Records from a dataset:

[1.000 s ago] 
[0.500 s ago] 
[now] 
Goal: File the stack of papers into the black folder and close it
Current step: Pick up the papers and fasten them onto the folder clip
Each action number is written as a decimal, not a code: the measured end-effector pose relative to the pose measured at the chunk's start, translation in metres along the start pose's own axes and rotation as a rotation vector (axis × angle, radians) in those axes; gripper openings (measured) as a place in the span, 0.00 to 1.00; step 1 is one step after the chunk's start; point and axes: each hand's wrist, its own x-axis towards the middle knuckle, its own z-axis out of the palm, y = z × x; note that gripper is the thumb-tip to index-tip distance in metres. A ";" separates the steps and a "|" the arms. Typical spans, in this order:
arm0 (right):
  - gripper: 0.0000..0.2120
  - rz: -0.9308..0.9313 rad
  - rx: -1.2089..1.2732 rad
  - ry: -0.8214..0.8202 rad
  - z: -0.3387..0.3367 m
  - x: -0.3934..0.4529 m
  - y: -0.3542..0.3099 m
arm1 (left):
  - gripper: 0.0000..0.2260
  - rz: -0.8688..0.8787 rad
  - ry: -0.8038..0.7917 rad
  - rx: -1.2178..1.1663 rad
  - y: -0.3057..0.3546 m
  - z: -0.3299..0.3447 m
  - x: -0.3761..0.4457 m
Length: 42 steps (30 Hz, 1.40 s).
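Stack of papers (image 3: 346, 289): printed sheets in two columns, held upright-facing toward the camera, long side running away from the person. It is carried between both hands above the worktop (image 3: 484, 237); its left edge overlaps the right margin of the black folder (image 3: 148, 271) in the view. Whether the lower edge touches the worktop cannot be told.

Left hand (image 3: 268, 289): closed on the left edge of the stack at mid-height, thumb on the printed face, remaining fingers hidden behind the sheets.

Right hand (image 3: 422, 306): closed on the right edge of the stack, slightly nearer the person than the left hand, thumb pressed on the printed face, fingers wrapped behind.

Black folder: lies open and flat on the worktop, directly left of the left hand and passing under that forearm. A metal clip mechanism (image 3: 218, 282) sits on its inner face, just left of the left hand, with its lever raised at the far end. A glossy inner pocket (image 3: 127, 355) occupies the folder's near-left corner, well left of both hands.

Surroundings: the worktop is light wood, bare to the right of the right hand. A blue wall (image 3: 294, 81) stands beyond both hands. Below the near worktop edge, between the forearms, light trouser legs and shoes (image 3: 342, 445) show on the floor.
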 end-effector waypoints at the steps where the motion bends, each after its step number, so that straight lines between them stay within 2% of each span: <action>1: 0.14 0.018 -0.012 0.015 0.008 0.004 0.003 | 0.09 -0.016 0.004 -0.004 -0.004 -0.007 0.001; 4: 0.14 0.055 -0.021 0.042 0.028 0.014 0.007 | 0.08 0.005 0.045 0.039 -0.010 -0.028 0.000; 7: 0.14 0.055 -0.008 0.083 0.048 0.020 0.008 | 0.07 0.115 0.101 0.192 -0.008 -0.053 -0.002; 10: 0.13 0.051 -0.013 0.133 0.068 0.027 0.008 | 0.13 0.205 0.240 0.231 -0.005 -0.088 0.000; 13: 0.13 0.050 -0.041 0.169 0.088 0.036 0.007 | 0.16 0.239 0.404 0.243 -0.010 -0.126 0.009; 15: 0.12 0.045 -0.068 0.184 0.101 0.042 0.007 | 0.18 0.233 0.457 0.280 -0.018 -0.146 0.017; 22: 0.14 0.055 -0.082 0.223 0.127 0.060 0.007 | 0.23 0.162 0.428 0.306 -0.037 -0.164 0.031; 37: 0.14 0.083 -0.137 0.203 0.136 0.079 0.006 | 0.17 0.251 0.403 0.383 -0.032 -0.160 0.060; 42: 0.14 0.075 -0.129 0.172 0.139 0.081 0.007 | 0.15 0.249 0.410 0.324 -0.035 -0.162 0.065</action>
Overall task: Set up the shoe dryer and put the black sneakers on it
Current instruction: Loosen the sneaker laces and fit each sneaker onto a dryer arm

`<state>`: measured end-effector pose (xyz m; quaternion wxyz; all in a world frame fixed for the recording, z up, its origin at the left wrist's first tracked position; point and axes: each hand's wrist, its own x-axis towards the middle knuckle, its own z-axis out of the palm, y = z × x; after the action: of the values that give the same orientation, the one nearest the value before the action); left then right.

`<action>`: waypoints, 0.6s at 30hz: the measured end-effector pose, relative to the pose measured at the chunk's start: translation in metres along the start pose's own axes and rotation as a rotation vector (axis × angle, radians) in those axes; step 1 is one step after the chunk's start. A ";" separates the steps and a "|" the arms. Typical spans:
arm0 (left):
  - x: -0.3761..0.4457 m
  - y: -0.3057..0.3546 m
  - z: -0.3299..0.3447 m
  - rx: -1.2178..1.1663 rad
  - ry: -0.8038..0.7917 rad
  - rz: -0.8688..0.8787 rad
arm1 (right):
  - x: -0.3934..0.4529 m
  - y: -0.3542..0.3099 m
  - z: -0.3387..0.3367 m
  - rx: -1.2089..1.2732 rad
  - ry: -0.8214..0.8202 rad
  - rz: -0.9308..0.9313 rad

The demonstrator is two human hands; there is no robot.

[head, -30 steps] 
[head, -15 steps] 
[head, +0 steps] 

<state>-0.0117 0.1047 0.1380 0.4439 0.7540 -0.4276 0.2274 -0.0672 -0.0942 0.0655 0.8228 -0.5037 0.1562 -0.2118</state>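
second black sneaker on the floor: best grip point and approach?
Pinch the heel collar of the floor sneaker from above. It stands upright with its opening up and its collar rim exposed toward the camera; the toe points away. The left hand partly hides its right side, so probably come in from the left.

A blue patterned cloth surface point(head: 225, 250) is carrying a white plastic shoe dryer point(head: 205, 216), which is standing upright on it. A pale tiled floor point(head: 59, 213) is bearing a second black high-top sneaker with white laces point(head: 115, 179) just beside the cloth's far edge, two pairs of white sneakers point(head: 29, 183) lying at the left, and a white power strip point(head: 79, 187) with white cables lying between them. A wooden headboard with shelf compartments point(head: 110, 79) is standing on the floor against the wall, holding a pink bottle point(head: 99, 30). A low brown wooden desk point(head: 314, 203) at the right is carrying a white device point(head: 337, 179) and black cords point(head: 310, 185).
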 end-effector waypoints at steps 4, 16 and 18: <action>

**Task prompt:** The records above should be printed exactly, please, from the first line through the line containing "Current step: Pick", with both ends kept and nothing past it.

**Output below:**
[1.000 s ago] 
[0.500 s ago] 
[now] 
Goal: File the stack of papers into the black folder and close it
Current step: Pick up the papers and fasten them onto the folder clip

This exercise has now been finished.